> Task item: Please copy each line of the listing below in which the word "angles" appears.
------------------------------
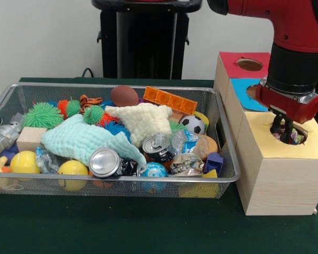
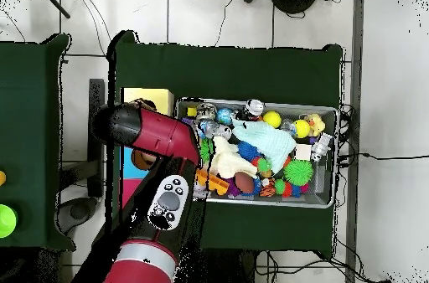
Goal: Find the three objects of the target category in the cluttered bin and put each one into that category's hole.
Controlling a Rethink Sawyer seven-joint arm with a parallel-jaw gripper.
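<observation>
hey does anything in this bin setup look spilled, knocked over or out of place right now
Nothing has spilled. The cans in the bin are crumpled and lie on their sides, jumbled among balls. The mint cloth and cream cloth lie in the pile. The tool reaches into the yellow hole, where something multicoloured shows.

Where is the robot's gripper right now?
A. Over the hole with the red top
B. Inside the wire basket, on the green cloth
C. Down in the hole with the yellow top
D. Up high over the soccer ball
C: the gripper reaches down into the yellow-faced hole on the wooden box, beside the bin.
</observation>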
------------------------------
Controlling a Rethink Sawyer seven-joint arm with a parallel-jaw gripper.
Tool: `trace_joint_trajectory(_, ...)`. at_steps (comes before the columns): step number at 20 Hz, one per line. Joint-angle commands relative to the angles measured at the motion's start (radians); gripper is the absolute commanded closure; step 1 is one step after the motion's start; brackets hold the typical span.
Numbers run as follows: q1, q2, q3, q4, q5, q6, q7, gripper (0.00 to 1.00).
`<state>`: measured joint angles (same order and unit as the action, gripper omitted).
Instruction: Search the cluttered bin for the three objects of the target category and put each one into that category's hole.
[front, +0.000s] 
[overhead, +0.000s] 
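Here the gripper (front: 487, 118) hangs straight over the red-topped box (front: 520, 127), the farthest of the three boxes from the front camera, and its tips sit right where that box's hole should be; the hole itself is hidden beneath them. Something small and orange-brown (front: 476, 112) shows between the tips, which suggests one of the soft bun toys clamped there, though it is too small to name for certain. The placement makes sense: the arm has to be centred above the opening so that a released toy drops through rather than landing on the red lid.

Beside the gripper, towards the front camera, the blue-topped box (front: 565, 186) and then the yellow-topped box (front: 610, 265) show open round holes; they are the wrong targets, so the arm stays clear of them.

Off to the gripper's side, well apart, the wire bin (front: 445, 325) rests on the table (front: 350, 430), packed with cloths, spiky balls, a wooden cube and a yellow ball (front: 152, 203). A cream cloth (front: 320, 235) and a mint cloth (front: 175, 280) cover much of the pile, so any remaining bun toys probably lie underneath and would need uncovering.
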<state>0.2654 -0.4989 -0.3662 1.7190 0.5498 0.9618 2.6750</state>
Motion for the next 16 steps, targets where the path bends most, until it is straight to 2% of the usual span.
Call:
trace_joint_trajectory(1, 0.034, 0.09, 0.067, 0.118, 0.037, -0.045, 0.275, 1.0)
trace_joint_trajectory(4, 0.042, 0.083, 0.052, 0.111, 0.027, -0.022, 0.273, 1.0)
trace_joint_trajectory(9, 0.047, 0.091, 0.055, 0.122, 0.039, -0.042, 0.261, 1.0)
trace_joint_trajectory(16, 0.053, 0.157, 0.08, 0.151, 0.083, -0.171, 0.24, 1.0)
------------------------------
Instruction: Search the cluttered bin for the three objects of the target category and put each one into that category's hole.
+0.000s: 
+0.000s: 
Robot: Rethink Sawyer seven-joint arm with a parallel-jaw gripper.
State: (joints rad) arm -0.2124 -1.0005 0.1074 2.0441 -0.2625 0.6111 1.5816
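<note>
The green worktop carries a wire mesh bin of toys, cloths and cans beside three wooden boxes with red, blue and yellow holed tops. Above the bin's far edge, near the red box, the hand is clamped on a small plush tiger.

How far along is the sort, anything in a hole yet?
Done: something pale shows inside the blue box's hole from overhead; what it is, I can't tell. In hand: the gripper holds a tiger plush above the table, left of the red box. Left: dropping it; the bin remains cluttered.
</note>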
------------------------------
> Answer below:
Tool: `trace_joint_trajectory(_, ...)`. at_steps (comes before the columns): step number at 20 Hz, one per line. Joint-angle commands relative to the angles measured at the motion's start (radians); gripper is the absolute commanded closure; step 1 is one step after the motion's start; brackets hold the typical span.
`<state>`: measured joint angles (same order and unit as the action, gripper omitted).

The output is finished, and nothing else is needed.